T04. Chasing molecules that were never there: misassigned molecular structures and the role of computer-aided systems in structure elucidation

M. Elyashberg

Advanced Chemistry Development, Moscow, Russia

The presentation was encouraged by the excellent review [1] of Nicolaou and Snyder entitled "Chasing Molecules That Were Newer There: Misassigned Natural Products and the Role of Chemical Synthesis in Modern Structure Elucidation". The title of our presentation was obviously chosen taking into account to underline connection between the problems discussed in both reports.

According to the review [1], around 1000 articles were published between 1990 and 2004 where originally determined structures were revised. Figuratively speaking, it means that 40-45 issues of the imaginary "Journal of Erroneous Chemistry" were published where all articles contained only mistakenly recognized structures and, consequently, at least the same number of articles was necessary for revision of these structures. The labor (and not only labor) expenses necessary for structural misassignments and subsequent reassignments become at least twice greater than in the case of getting initially correct solution.

It is evident that the stream of publications in which structures of new natural products and new products of organic synthesis determined incorrectly is large enough and there is a problem how to diminish this stream. The authors [1] comment that "there is a long way to go before natural product characterization can be considered a process devoid of adventure, discovery, and, yes, even unavoidable pitfalls".

We suppose that application of modern Computer-Aided Structure Elucidation (CASE) systems (see review [2]) can frequently help the chemist to avoid falling into a pitfall or, if nevertheless the researcher found himself in the pitfall, the expert system can give a signal "caution!" ("it seems you are in pitfall", "be carefully!"). Our hope is based on the fact that the molecular structure elucidation can be formally described as deducing all (without any exclusions) logical corollaries from a system of statements which ultimately form a partial axiomatic theory related to a current spectrum-structural problem. These corollaries are all conceivable structures that meet the initial system of axioms.

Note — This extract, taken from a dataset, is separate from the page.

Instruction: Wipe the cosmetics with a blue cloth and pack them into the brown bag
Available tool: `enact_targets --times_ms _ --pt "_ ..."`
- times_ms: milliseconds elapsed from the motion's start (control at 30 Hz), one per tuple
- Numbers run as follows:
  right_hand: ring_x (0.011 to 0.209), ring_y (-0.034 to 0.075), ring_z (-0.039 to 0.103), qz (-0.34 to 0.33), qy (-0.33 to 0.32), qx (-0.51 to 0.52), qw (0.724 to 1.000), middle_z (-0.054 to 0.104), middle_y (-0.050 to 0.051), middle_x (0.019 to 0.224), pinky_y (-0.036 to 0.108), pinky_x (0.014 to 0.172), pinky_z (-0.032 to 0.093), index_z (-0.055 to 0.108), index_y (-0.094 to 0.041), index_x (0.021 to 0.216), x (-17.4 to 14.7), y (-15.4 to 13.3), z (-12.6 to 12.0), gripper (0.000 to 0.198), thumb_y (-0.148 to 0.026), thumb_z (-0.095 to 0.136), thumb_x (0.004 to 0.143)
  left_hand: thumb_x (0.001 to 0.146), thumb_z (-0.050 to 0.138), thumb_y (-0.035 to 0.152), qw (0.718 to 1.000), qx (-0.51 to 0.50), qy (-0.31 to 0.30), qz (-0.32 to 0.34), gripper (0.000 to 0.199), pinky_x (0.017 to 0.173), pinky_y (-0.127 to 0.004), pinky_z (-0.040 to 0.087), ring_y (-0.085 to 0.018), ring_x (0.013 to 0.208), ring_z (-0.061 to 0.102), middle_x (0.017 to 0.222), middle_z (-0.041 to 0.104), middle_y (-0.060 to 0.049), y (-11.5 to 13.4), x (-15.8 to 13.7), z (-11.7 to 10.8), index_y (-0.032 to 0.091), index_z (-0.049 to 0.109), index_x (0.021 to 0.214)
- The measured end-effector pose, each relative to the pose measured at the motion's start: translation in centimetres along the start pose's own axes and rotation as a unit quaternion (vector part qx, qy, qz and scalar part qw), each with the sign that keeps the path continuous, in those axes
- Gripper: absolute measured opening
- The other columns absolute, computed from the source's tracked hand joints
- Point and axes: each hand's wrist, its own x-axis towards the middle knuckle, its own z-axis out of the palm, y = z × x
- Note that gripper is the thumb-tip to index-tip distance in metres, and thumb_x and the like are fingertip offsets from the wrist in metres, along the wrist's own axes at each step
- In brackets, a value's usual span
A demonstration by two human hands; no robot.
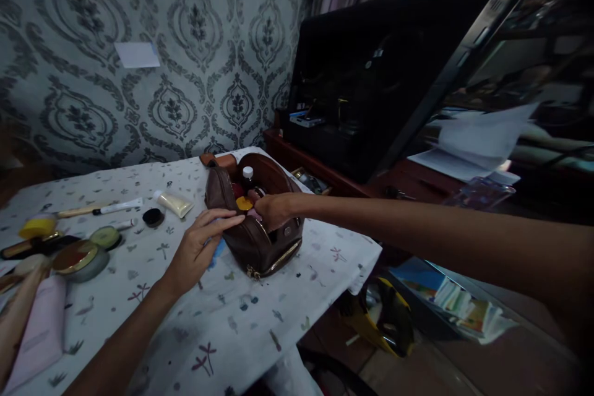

The history of CASE systems development convincingly confirmed the point of view suggested 40 years ago [3] that, as a matter of fact, the process of molecular structure elucidation is reduced to logical inferring the most probable structural hypothesis from a set of statements reflecting the interrelation between a spectrum and a structure. This methodology was implicitly used for long time before computer methods appeared. Independently on application or ignoring computer-based methods the way to the target structure is the same. CASE expert systems mimic considerations of human expert. The main advantages of CSASE systems: 1) all statements about interrelation between spectrum and structure ("axioms") are expressed explicitly; 2) all logical consequences (structures) following from the system of "axioms" are deduced completely, without any exclusions; 3) the process of the computer-based structure elucidation is very fast, which gives a tremendous saving of time and labor of the scientist; 4) if the chemist has several alternative sets of axioms related to a given structural problem, an expert system allowed rapid generating all consequences from each of the sets and identify the most probable structure by comparing the solutions obtained.

In our presentation the main kinds of "axioms" used during the molecular structure elucidation are discussed. The axioms are classified in the following three groups: 1) Axioms and hypotheses reflecting characteristic spectral features; 2) Axioms and hypotheses of 2D NMR spectroscopy; 3) Structural axioms necessary for structure assembling. When the structure elucidation of a new chemical compound is performed with assistance of expert systems all axioms are expressed explicitly. Therefore it becomes possible to investigate dependence of the solution of a structural problem on any change in the initial set of axioms.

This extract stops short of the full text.